After a communal meal in the evening, some of us skulked off to Gemayze, the start of East Beirut, to have some drinks on a rooftop bar – all the more the rage since the smoking ban, thus far rigorously enforced, came into effect. It seems to be one of the only things the authorities seem able to enforce at times, with designated officials checking. Law enforcement here seems to follow the British model, whereby the actual police/‘security forces‘ sit in their quarters or at checkpoints whilst ‘community support officers‘ are the often the only real visible presence on the streets. Except without the community support officers. It will be interesting to see how the smoking ban holds up as the rooftops tend to close from mid-October and profit margins that must have suffered this summer already are further diminished. I have already heard some seriously technical loopholes involving air-con specifications being suggested…

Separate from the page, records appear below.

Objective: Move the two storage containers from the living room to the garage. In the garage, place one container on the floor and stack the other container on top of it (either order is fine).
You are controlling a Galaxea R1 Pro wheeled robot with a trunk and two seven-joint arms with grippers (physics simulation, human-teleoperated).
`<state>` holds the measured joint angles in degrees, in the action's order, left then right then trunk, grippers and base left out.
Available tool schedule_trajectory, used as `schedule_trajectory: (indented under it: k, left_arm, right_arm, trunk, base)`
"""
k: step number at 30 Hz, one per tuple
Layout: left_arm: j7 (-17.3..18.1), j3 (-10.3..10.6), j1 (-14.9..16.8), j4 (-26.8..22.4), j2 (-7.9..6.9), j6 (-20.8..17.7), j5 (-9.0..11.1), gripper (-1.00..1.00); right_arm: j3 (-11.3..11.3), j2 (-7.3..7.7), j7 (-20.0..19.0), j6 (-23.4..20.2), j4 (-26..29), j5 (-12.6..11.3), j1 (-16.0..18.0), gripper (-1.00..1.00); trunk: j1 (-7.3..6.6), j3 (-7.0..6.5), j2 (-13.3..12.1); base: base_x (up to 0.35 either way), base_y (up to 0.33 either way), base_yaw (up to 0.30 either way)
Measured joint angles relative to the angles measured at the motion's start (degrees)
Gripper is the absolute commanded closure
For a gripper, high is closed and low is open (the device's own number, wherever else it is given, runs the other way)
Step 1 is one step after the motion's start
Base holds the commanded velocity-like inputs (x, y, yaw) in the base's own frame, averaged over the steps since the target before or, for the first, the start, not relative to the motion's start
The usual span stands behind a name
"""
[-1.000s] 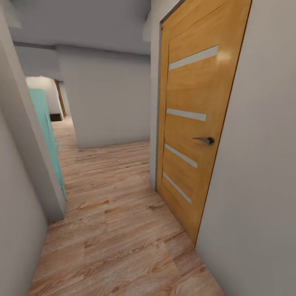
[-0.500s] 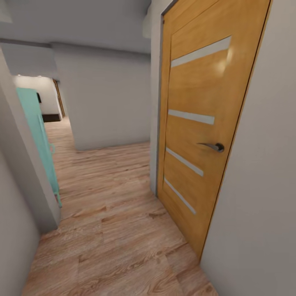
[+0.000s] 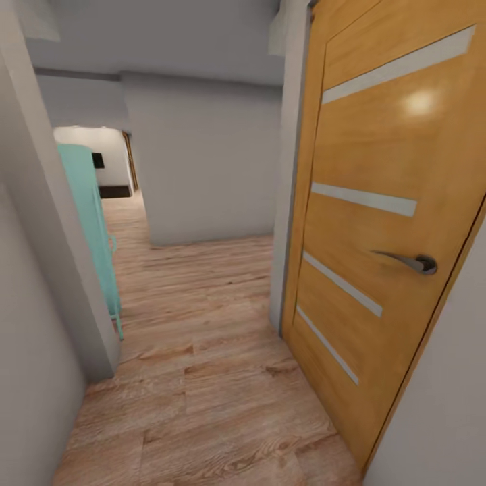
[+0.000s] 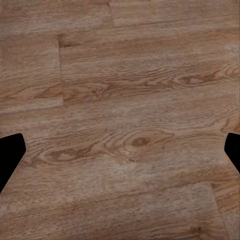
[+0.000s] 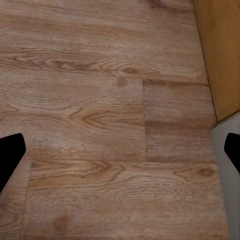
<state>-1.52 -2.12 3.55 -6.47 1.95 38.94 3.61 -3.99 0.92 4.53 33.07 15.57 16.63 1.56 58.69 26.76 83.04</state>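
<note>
A light wood-plank floor [image 3: 202, 378] runs down a grey-walled corridor. At the right stands an orange wooden door [image 3: 378, 223] with a metal lever handle [image 3: 408, 260]; at the left, a turquoise cabinet [image 3: 91, 223]. Both hands hang over the planks with fingers apart, holding nothing: left hand [image 4: 120, 155], right hand [image 5: 120, 155].

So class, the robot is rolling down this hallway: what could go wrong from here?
1. The door is close on the right; its handle sticks out and could snag the arm.
2. The teal cabinet narrows the passage on the left, so a drift could clip it.
3. Both end effectors are open and empty, so no container is being carried.
</note>
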Motion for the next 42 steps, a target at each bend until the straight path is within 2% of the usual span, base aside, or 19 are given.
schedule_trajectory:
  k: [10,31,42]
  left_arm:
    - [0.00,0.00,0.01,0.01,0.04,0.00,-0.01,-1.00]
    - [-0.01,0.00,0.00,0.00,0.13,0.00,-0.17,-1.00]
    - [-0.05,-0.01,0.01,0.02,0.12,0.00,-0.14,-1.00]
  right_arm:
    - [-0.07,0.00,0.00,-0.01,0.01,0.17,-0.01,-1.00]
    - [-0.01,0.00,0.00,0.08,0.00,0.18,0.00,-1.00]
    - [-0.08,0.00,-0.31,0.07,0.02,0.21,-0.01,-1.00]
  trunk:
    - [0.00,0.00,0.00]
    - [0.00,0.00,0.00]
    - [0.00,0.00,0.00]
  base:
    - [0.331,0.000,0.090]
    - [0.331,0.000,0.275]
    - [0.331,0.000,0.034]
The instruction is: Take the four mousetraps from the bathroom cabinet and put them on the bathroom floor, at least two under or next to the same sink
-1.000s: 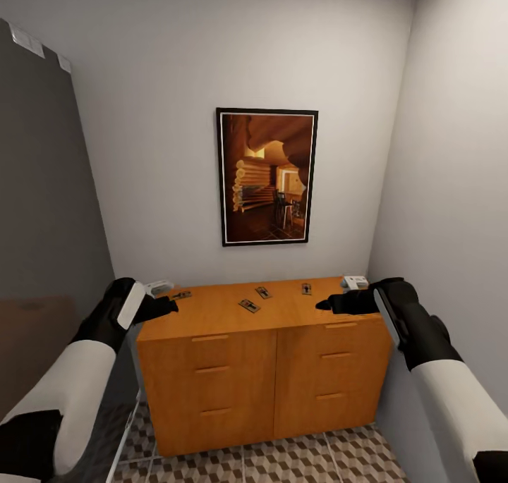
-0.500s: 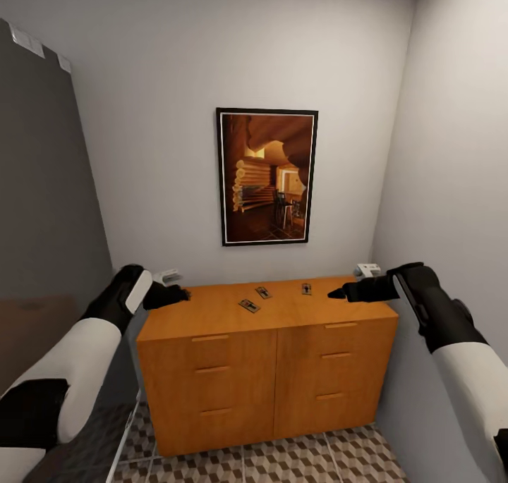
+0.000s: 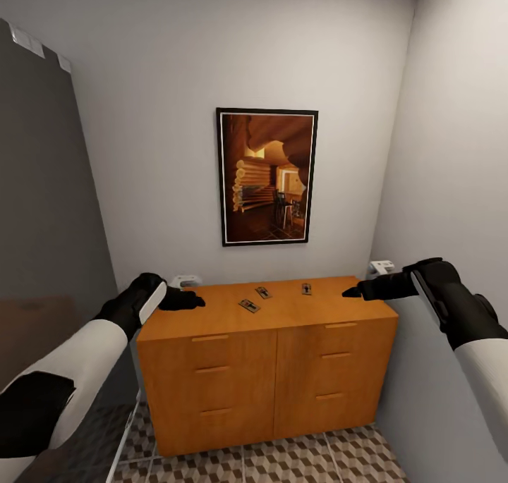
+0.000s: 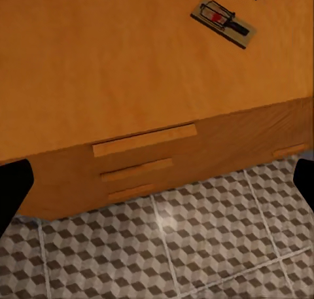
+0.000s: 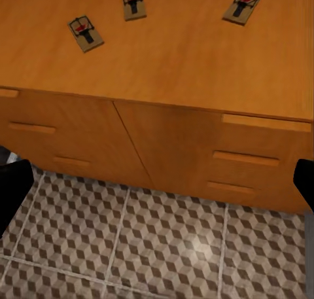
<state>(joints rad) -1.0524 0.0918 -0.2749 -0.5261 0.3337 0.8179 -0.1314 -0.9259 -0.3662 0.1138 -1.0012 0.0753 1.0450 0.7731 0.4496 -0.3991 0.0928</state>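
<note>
Mousetraps (image 3: 248,305) lie on the cabinet (image 3: 268,370) top. Both grippers, left gripper (image 3: 197,301) and right gripper (image 3: 347,293), hover spread wide, holding nothing.

My cabinet (image 3: 264,367) looks like orange-brown wood with a smooth, faintly satin top and plain matching drawer pulls. On that top, the mousetraps (image 5: 86,34) read as small tan wooden boards carrying dark metal parts and a red spot. Below the cabinet, the bathroom floor (image 5: 163,246) is tiled in a cube pattern, glossy enough to catch a soft highlight. Above the cabinet, the picture (image 3: 267,176) has a dark matt frame.
</note>
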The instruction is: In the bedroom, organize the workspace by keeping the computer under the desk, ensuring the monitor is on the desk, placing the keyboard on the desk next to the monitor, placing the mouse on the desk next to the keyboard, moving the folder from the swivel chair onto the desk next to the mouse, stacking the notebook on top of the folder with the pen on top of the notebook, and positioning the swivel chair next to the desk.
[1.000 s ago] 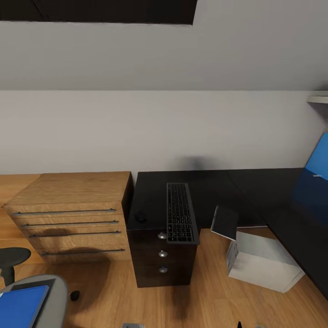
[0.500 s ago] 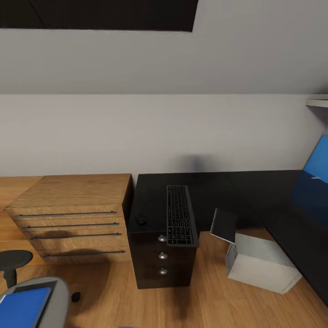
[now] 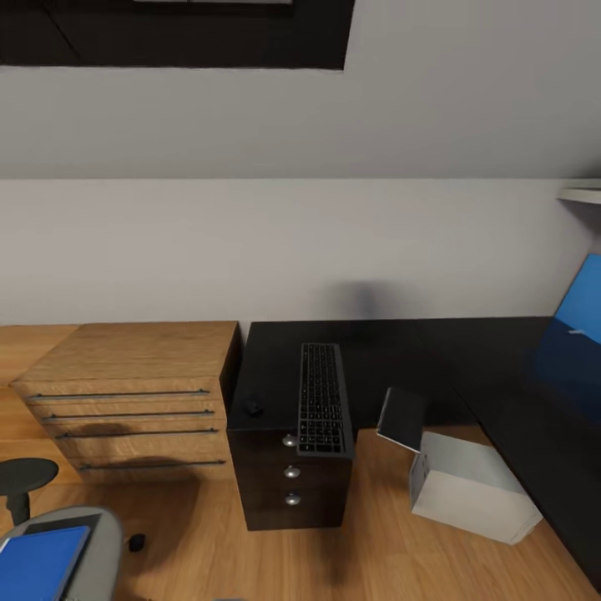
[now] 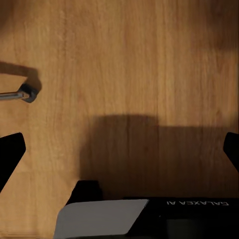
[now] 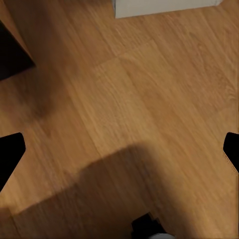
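- Both grippers hang over bare wood floor: the left gripper has its fingertips spread wide at the frame's two edges with nothing between them, and the right gripper is spread just as wide, also holding nothing.
- Seen from the left wrist, a chrome spoke with a small dark caster lies on the floor (it looks like part of the chair base).
- From the right wrist, a pale grey corner of the computer sits at the frame's edge, with a dark corner of the drawer unit at another.
- On the black worktop the keyboard lies lengthwise, pointing away from the robot, its near end at the front edge above the drawer unit.
- Just to the keyboard's left, apart from it, sits the mouse near the worktop's front-left corner.
- Down on the floor, right of the drawer unit, stands the computer, partly under the worktop's edge, with a dark panel leaning at its upper left corner.
- At the lower left, the swivel chair shows its grey seat and one black armrest; the blue folder lies flat on the seat.
- A light wood cabinet with long metal handles stands just left of the worktop.
- A blue back panel rises at the far right.
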Controlling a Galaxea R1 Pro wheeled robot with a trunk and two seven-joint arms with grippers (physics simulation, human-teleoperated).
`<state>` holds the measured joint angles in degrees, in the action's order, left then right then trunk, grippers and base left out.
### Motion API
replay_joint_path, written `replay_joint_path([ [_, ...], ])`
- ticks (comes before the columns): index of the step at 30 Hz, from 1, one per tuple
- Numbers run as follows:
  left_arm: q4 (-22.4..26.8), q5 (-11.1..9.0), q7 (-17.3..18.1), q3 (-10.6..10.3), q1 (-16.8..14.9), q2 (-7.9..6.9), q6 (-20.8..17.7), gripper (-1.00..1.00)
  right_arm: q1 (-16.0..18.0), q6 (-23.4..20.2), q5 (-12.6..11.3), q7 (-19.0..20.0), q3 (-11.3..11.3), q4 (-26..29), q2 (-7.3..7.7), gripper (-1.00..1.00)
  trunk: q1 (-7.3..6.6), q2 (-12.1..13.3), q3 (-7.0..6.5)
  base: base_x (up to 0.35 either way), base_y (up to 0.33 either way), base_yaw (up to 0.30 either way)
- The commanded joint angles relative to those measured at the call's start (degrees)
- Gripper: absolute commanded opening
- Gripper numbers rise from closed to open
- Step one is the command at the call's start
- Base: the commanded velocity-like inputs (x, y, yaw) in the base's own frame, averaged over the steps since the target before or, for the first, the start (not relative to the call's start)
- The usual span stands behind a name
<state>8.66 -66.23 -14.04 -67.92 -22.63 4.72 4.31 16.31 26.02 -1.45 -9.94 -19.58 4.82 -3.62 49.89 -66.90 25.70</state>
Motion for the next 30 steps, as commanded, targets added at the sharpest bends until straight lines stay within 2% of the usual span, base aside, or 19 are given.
replay_joint_path([
  [1, 0.0, -0.5, -0.3, -0.5, 0.0, 0.01, 0.2, 1.0, 0.0, 0.2, -0.1, -0.1, 0.0, 0.0, -0.04, 1.0, -0.23, 0.4, -0.13, 0.0, -0.276, 0.177],
  [13, 0.0, -0.6, -0.3, -0.4, 0.0, -0.05, 0.2, 1.0, 0.0, 0.2, -0.1, -0.1, 0.0, -0.1, -0.16, 1.0, -2.86, 5.2, -2.28, 0.0, -0.268, 0.253],
  [24, 0.0, -0.7, -0.2, -0.4, 0.0, -0.06, 0.2, 1.0, 0.0, 0.2, 0.0, -0.1, 0.0, -0.2, -0.16, 1.0, -5.28, 9.6, -4.26, -0.014, -0.047, 0.277],
  [30, 0.0, -0.7, -0.2, -0.4, 0.0, -0.06, 0.3, 1.0, 0.0, 0.2, 0.0, -0.1, 0.0, -0.2, -0.16, 1.0, -6.6, 12.0, -5.33, -0.199, -0.004, 0.277],
])
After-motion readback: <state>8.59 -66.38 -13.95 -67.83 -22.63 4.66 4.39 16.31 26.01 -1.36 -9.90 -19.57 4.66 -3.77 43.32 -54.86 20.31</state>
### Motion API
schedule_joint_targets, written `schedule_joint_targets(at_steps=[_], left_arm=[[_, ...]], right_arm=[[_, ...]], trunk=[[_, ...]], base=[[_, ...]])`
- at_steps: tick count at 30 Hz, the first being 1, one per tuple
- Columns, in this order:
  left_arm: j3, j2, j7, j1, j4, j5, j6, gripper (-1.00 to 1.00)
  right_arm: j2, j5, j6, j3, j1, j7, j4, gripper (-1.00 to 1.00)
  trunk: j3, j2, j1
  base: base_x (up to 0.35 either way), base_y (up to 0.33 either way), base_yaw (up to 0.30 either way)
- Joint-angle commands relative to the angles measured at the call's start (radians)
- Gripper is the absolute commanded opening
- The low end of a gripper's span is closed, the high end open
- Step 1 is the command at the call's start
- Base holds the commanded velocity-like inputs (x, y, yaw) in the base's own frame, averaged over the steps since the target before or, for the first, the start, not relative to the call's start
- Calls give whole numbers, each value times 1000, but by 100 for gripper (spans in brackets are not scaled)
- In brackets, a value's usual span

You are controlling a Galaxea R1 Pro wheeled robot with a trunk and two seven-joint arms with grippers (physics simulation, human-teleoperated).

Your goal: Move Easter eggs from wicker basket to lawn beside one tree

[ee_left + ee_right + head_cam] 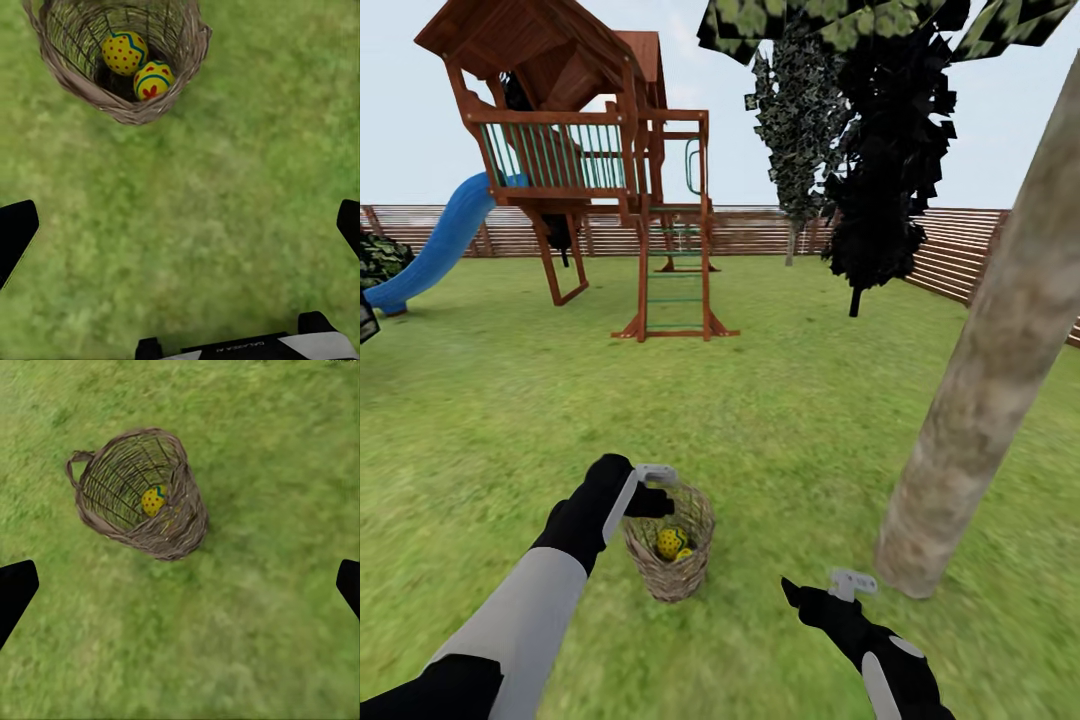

We meet some second year masters dudes from AUB end up in the ‘Captain’s Cabin’, an excellent Hamra dive bar that will stink of smoke regardless of subsequent ban developments for years to come. Its great. The landlord seems to be the only guy who works there, and he chats away with regulars at the bar. It has darts, the beer’s cheap, the walls are all scrawled over, its open until whenever the last guy stops drinking, and there is a beer garden. Me and my friends Matts (yes, two of them) regretted turning down an offer from the guys us for a day trip the following morning to, “go fishing, get some drinks, shoot some guns…” (“don’t worry, only shotguns”). Theres always next time, for sure.
On reflection, The UK was perhaps surprisingly under represented in terms of the international students, many of whom are just visiting for a term, and certainly vastly outnumbered by French, Germans, Gulf nations, and of course the ubiquitous Americans. Orientation day also meant that got to meet our first disillusioned expats – love/hate seems to be the default setting if you are to indulge in a long term relationship with this country – namely the student council representative who prefaces his explanation of how to navigate the minefield of getting a residence permit with the helpful and comforting words: “I never actually bothered doing all of this, I just took the chance that they’d let me back into the country without one”.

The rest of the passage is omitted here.